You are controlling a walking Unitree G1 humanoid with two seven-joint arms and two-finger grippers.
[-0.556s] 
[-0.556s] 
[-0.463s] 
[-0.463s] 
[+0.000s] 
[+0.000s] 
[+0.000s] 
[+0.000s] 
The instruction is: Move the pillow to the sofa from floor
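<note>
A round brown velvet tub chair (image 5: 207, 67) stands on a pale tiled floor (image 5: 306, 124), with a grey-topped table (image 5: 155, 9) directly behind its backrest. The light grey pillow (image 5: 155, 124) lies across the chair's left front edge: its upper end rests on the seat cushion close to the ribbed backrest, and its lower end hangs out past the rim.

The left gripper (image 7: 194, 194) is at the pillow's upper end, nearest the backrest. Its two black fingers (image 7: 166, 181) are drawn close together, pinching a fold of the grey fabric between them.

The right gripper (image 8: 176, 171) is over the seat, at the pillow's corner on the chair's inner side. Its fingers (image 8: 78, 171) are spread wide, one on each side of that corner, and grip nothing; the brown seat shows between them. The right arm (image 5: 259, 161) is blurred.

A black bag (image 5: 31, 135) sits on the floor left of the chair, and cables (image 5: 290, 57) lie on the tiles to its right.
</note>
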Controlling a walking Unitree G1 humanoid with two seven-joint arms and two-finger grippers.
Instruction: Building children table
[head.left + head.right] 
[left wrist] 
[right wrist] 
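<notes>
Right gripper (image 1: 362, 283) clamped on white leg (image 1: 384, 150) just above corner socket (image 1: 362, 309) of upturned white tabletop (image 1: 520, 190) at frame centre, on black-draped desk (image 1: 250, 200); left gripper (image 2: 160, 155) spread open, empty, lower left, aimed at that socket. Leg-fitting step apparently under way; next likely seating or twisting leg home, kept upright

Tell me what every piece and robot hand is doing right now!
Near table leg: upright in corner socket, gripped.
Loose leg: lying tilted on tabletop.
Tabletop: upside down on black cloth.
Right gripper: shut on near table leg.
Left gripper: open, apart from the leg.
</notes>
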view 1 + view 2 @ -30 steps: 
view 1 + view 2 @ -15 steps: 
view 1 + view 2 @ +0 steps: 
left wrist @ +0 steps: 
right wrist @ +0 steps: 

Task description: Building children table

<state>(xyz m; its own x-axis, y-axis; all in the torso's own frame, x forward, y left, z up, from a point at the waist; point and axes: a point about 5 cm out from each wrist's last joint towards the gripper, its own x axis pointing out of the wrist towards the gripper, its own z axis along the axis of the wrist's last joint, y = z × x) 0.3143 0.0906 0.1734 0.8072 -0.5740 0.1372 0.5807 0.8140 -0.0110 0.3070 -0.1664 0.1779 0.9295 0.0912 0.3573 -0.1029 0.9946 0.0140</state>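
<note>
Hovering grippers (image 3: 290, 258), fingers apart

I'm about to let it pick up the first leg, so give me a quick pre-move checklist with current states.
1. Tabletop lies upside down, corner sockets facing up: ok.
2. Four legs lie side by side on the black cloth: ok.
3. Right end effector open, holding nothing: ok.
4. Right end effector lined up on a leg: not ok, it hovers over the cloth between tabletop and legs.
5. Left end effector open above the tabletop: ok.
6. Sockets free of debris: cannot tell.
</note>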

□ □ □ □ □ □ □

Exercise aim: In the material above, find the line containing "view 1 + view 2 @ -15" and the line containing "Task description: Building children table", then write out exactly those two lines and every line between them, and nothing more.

Your response:
view 1 + view 2 @ -15 steps: 
view 1 + view 2 @ +0 steps: 
left wrist @ +0 steps: 
right wrist @ +0 steps: 

Task description: Building children table

That was the complete answer.